First, amen to the algorithm point. That’s a great clue that will help with my third point, below.
Second, politics has always been about control. So, in a different way, has democracy. Substitute democracy for politics in Wendy’s second point and I’ll agree with it.
Third, the online world has both social media and social habitats. They are different, even when they overlap. Twitter is a social medium. Facebook is a social habitat. Twitter is a new breed of Web site/service that grew out of blogging. Facebook is a walled garden: a place you have to go to be social in the ways it facilitates and permits. In this respect Facebook is AOL 2.0. By calling both “social media” we blur distinctions that are necessary for making sense of highly varied progress (or movement in less positive directions) in the online world. We need a Linnean taxonomy here. And we don’t have one. Yet. For those so inclined, that’s an assignment.
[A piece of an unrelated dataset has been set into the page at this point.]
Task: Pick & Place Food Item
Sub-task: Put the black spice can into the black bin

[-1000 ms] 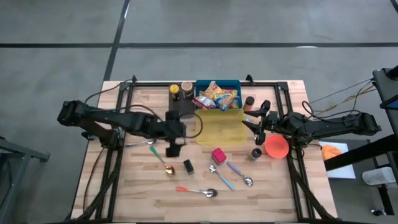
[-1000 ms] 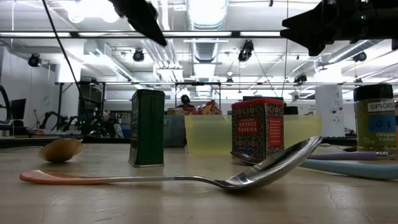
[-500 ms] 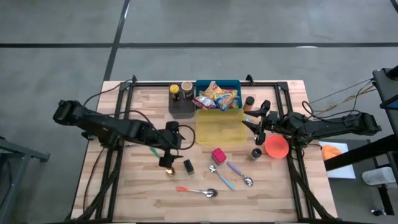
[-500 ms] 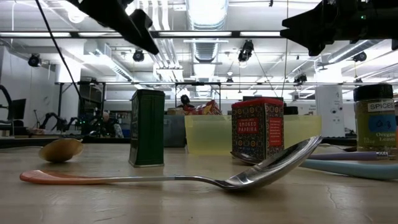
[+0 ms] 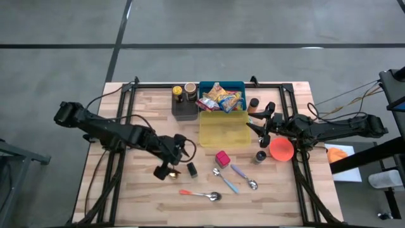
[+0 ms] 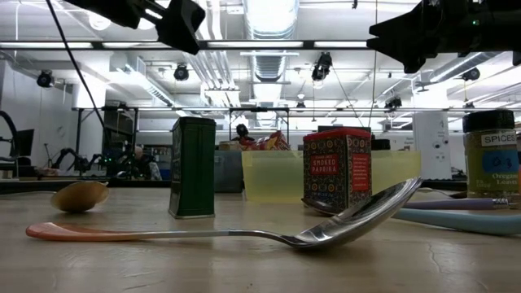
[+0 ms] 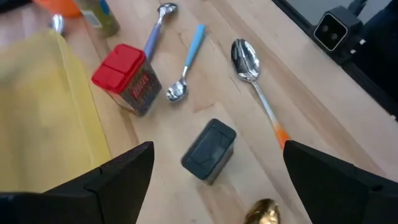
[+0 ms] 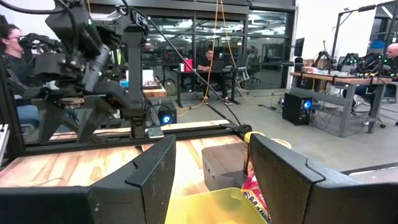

Fourth, the “audience” isn’t any more. And nobody needs to get over that fact more than PR, which wouldn’t exist without the demand for spin. What we wrote about PR in The Cluetrain Manifesto is barely less true today than it was in 1999. If PR wishes to remain relevant in an environment where networked markets get smarter faster than those that would spin them, the profession needs to define and satisfy a market for something other than spin. Good luck with that.